About this exercise = The required output is every line from the one with "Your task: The" through the final line of the data below, unchanged.
───── Dataset section
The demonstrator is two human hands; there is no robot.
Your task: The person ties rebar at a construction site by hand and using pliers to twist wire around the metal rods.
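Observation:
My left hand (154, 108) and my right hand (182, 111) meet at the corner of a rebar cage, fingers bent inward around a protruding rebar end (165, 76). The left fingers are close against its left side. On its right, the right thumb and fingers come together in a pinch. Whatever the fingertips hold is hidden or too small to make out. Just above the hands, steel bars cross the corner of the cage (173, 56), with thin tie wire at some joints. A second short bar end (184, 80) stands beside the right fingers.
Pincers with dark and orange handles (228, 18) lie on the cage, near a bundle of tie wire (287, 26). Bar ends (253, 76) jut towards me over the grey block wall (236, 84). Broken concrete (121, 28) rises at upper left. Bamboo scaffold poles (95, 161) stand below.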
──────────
Response area =
Your task: The person ties rebar at a construction site by hand and using pliers to twist wire around the metal rods.
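Observation:
My left hand (154, 108) and my right hand (182, 111) meet at the corner of a rebar cage, fingers bent inward around a protruding rebar end (165, 76). The left fingers are close against its left side. On its right, the right thumb and fingers come together in a pinch. Whatever the fingertips hold is hidden or too small to make out. Just above the hands, steel bars cross the corner of the cage (173, 56), with thin tie wire at some joints. A second short bar end (184, 80) stands beside the right fingers.
Pincers with dark and orange handles (228, 18) lie on the cage, near a bundle of tie wire (287, 26). Bar ends (253, 76) jut towards me over the grey block wall (236, 84). Broken concrete (121, 28) rises at upper left. Bamboo scaffold poles (95, 161) stand below.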

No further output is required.